Un guide pratique pour prévenir les risques d’agression

La Carsat Languedoc-Roussillon a conçu un guide de bonnes pratiques pour la mise en œuvre de la recommandation régionale T16 « prévention du risque d’agression des salariés en contact avec le public ». Pour prévenir le risque de violences externes, le document détaille plusieurs points :

Analyse des agressions grâce à la méthode de l’arbre des causes.

Réflexion sur l’organisation du travail (violence pouvant être générée implicitement par l’organisation ; information fausse ou trop complexe ; délais non tenus, etc.)

Gestion de l’événement (comment s’y préparer grâce à une procédure d’alerte, droit de retrait).

Formation des référents et des salariés (cahier des charges à réaliser, exemples de formations dispensées).

Conception et aménagement des lieux de travail (conseils pratiques pour l’implantation d’un lieu d’accueil du public).

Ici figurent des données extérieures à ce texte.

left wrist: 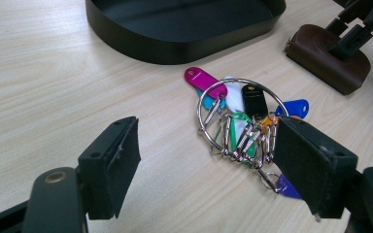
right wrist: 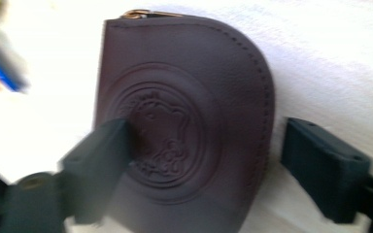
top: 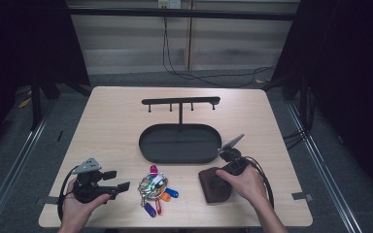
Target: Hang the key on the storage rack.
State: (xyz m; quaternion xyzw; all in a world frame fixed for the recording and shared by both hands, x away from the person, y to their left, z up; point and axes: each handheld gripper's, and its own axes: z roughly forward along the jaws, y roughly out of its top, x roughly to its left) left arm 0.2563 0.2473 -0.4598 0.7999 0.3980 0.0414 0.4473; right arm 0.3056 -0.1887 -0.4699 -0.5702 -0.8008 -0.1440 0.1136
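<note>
Item: dark brown embossed leather pouch (right wrist: 184, 126), flat beneath wide-open right gripper (right wrist: 204, 165), jaws straddling it for pickup; left gripper (left wrist: 209, 170), open, faces steel key ring with coloured tags (left wrist: 243, 121).

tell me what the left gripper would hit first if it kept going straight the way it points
Most likely the key ring with its coloured tags: it lies on the table just beyond the left gripper, whose jaws stand open. Depth is hard to judge; the black tray lies farther on.

A key ring (top: 154, 188) lies on the desk (top: 111, 121), left of a pouch (top: 214, 187). Behind both sits a tray (top: 179, 144), with a rack (top: 180, 101) behind it.
</note>
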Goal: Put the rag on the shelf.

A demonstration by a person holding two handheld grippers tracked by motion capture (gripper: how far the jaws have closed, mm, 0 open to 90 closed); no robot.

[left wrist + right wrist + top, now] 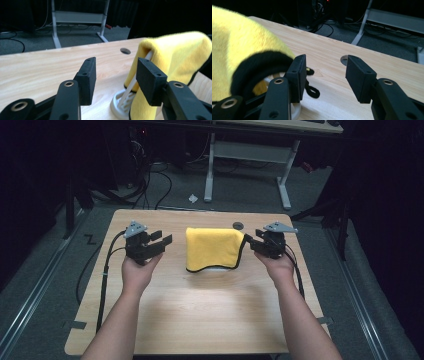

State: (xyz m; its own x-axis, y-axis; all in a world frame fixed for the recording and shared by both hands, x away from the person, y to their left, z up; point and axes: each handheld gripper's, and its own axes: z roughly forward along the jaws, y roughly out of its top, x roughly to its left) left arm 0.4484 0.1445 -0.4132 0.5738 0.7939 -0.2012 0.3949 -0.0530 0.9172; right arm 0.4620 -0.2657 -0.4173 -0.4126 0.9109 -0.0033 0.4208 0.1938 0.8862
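High view: both tongs, left [161, 241] and right [250, 241], gape empty beside the yellow cloth's [212, 247] side edges.

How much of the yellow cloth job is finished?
Done, it seems: the yellow cloth hangs draped over a white rack on the table. In hand: nothing. The left tool and right tool both stand open beside the cloth, nothing between their jaws; the right one is close to the cloth's black edge. Left: perhaps only moving the hands away, or a small tidy of the cloth.
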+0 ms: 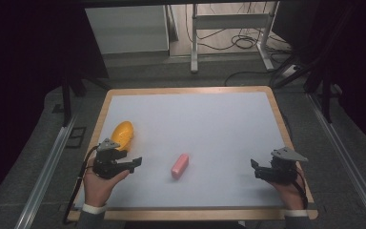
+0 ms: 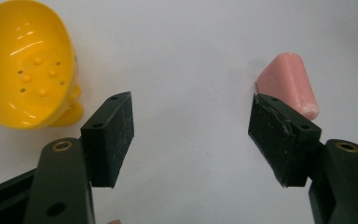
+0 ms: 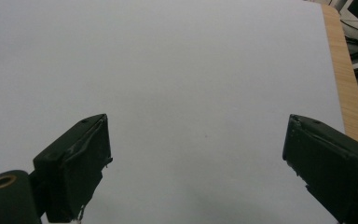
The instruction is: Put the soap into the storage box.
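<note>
Left gripper point(image 1: 132, 163) sits wide open, nothing between its jaws. The pink soap bar point(image 1: 180, 165) lies on the white mat point(image 1: 209, 124), just ahead and off to the right-jaw side in the left gripper view, partly behind that jaw tip. The yellow soap dish point(image 1: 123, 135) sits just beyond the left gripper, on its other side, hollow facing up. Right gripper point(image 1: 257, 169) is also wide open and empty, well apart from the bar. Likely step: grab the bar. Swing the left gripper toward it, straddle the short width mid-length, stay low, close squarely so it doesn't squirt out.
</note>
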A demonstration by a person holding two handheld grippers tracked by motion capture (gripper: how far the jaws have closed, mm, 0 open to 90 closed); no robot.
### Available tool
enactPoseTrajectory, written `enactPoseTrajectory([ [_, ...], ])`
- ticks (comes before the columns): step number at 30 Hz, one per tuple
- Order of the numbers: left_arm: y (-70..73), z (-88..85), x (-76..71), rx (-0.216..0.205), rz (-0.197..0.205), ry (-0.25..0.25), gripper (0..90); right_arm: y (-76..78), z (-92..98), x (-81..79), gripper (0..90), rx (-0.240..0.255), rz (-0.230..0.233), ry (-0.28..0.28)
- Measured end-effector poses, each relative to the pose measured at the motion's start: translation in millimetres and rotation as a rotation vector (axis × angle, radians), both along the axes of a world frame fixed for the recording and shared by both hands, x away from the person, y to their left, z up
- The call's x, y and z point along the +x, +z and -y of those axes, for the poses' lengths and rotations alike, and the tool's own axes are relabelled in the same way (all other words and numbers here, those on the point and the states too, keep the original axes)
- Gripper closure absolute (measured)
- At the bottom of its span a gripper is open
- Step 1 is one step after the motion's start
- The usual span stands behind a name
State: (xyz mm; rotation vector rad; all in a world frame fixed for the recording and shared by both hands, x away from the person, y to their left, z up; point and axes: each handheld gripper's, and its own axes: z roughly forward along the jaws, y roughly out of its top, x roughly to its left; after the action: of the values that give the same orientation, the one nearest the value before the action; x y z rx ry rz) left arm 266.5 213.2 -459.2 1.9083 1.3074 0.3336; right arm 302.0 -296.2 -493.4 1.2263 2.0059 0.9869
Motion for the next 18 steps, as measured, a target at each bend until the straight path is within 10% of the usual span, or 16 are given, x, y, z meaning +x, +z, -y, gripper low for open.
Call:
enactPoseTrajectory([
  [18,0.6,26.6,6.4,0.027,-0.005,-0.061,30.8,-0.7,2.7,-0.2,7.3,-0.012,0.0,-0.019],
])
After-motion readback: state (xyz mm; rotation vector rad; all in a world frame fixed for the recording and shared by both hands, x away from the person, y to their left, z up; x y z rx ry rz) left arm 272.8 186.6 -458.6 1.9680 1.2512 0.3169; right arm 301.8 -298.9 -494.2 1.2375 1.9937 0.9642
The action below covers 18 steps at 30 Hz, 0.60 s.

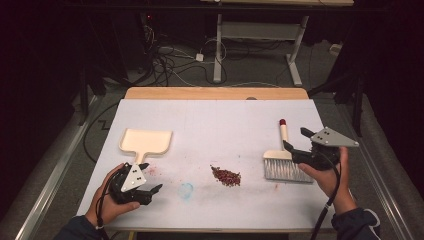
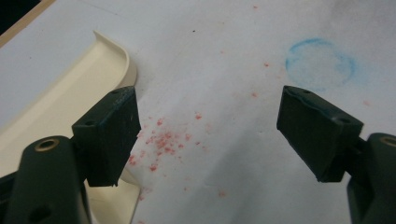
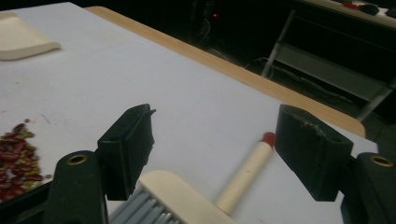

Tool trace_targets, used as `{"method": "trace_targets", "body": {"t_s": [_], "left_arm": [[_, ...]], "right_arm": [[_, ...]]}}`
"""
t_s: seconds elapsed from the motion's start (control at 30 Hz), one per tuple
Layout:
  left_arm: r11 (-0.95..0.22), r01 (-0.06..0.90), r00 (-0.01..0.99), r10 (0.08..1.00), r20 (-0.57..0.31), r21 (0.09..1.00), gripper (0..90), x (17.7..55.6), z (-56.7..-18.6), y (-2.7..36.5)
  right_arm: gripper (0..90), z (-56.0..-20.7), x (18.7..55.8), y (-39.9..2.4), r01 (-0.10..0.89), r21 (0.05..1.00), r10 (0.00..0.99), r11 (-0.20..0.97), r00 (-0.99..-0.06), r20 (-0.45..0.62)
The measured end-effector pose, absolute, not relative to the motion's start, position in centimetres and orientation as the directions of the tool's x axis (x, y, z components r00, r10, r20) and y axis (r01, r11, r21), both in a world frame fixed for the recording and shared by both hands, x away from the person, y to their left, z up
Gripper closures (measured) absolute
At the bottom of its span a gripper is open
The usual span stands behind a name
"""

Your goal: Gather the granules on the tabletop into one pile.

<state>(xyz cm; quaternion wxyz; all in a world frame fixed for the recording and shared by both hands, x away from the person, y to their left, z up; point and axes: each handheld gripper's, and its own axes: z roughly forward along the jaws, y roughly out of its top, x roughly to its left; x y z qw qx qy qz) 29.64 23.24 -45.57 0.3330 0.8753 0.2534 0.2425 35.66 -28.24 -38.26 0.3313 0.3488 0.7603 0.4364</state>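
My left hand (image 1: pixel 112 197) low at the near-left, left gripper (image 1: pixel 150 177) angled toward centre, jaws spread wide and empty, my right hand (image 1: pixel 327 175) raised at the right, right gripper (image 1: pixel 295 139) pointing left, jaws apart, nothing clamped.

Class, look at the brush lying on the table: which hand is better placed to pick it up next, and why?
Right. The right gripper hangs open beside the brush, whose handle lies between its jaws; the left gripper is by the dustpan.
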Motion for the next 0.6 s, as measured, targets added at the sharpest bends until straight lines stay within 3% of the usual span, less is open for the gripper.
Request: {"method": "trace_targets", "body": {"t_s": [0.4, 0.6], "left_arm": [[-0.637, 0.259, 0.758, 0.600, 0.256, 0.726, 20.4, 29.5, -45.2, 22.6], [-0.626, 0.251, 0.756, 0.603, 0.254, 0.738, 20.3, 29.3, -45.1, 22.4]], "right_arm": [[23.5, -39.9, 32.1, -26.2, 0.148, 0.917, 0.785, 0.370, -0.578, -0.223], [21.4, -42.0, 30.8, -26.1, 0.169, 0.909, 0.783, 0.382, -0.581, -0.222]]}}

Procédure pour la prise en charge des victimes.

Pour télécharger le guide : https://www.carsat-lr.fr/telechargements/pdf/pdf_entreprises/t89.pdf

Violences externes : de quoi parle-t-on ?

Les violences externes sont définies depuis 2002 par l’agence européenne de la santé au travail : ce sont « des insultes, des menaces ou des agressions physiques ou psychologiques exercées contre une personne sur son lieu de travail par des personnes extérieures à l’entreprise, y compris les clients, et qui mettent en péril sa santé, sa sécurité ou son bien-être ».

(1) La revue Travail & Sécurité, éditée par l’Institut national de recherche et de sécurité (INRS), a publié un dossier spécial « Professions en contact avec le public », n° 767 – décembre 2015.